* **Exercise description**
Range to repeat from the listing below: the line containing "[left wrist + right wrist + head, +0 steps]" down to the line containing "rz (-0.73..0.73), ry", both included. Copy it exactly, pictures excluded, and add nothing else.

::::::

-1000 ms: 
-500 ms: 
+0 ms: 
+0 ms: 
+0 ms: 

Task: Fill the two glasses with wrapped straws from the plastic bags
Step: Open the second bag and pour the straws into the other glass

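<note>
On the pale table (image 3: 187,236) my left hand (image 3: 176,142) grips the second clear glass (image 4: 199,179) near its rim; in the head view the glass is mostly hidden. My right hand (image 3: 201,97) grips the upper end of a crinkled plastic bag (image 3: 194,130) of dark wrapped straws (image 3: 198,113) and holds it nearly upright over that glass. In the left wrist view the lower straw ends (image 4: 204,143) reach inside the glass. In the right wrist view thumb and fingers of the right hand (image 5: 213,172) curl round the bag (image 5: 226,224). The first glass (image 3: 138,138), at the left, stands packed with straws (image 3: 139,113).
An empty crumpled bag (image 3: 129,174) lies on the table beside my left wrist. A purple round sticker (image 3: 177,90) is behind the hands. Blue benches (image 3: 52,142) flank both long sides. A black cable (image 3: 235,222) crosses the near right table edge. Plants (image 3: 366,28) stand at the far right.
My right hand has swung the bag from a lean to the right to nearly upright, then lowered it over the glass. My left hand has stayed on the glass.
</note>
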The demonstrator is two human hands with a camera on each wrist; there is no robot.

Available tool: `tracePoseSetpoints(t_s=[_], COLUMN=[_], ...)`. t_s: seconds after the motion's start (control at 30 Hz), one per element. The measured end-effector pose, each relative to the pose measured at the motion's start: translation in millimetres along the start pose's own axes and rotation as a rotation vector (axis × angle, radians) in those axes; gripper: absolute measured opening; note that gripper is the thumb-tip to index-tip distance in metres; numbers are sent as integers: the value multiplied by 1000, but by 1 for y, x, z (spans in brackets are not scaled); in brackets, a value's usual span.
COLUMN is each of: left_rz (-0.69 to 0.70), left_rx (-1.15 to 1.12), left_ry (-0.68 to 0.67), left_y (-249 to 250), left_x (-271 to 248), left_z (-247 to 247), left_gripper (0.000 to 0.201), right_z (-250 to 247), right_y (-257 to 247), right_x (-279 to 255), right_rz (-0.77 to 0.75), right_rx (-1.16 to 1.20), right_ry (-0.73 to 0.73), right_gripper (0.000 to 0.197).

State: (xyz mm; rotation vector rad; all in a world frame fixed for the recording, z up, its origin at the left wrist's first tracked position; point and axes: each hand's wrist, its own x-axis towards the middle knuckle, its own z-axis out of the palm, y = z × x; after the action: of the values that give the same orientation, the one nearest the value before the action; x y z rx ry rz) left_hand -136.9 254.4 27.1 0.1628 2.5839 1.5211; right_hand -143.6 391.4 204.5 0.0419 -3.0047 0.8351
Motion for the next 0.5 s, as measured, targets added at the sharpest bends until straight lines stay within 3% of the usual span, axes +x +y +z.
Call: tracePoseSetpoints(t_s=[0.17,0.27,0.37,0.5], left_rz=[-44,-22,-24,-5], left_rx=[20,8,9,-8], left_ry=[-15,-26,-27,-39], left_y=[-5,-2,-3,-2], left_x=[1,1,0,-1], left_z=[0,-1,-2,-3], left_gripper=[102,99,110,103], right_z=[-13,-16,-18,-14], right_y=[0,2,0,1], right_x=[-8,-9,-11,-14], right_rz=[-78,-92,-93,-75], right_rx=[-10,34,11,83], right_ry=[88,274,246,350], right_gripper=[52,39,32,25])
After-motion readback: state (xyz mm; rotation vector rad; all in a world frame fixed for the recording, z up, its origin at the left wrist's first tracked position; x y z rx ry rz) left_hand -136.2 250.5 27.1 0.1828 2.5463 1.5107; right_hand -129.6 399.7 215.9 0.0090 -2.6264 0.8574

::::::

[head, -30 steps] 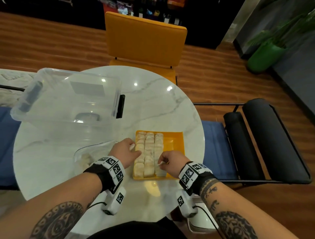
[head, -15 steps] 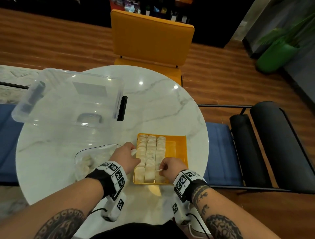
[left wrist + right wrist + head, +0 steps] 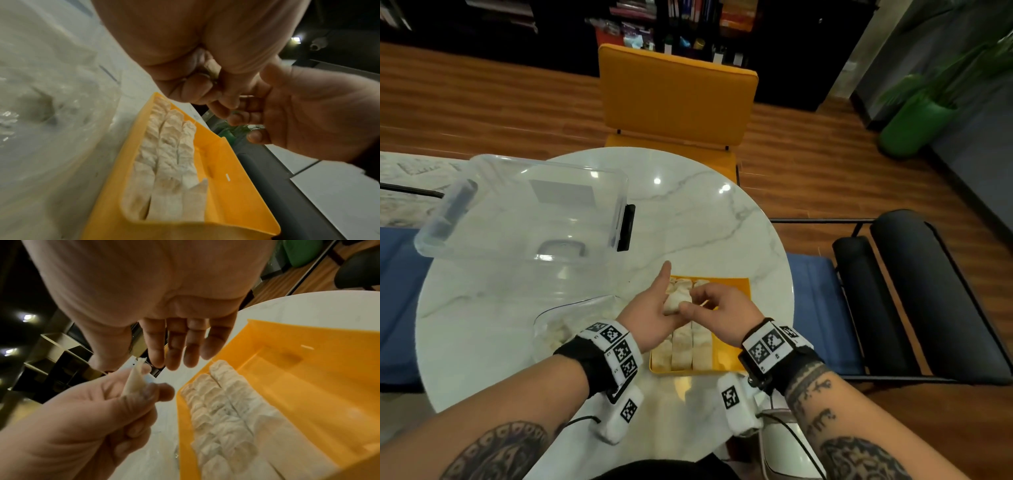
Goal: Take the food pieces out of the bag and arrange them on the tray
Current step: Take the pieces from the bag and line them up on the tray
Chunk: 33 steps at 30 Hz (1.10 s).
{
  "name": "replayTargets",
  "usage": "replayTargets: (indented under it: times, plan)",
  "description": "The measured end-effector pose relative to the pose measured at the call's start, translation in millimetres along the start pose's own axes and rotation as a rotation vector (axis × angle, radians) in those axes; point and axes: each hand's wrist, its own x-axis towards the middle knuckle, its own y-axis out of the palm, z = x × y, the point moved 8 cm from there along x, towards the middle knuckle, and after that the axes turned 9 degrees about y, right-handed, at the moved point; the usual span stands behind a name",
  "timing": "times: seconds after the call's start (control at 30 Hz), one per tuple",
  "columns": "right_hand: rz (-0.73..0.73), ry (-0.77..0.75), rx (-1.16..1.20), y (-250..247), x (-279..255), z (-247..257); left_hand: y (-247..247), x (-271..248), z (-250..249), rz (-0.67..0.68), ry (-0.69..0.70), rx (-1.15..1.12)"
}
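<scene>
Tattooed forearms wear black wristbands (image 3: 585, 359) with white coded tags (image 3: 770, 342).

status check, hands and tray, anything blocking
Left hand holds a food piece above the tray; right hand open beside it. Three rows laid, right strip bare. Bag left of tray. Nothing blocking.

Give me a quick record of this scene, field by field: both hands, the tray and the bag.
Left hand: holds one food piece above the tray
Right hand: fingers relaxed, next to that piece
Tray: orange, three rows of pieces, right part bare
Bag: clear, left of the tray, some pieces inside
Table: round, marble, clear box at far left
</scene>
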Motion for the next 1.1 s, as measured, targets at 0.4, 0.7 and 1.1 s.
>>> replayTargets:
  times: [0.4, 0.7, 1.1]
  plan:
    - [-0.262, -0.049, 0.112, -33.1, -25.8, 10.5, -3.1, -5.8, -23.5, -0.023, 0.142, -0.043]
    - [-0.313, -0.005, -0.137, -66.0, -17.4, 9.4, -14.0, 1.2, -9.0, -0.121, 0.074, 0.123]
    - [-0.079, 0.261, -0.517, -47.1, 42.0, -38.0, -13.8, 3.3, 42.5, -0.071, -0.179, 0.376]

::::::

* **Reply**
[left wrist + right wrist + head, +0 steps] 
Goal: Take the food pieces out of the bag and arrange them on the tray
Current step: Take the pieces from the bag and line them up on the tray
Chunk: 33 steps at 30 Hz (1.10 s).
{
  "name": "replayTargets",
  "usage": "replayTargets: (indented under it: times, plan)",
  "description": "The measured end-effector pose relative to the pose measured at the call's start, translation in millimetres along the start pose's own axes and rotation as a rotation vector (axis × angle, radians) in those axes; point and axes: each hand's wrist, its own x-axis towards the middle knuckle, its own y-axis out of the palm, z = x × y, the point moved 8 cm from there along x, towards the middle knuckle, and after that the axes turned 9 degrees about y, right-handed, at the moved point; the usual span stands behind a name",
  "timing": "times: seconds after the call's start (control at 30 Hz), one per tuple",
  "columns": "right_hand: rz (-0.73..0.73), ry (-0.77..0.75), rx (-1.16..1.20), y (-250..247), x (-279..255), z (-247..257); left_hand: y (-247..247), x (-271..248), z (-250..249), rz (-0.67..0.68), ry (-0.69..0.70), rx (-1.15..1.12)"

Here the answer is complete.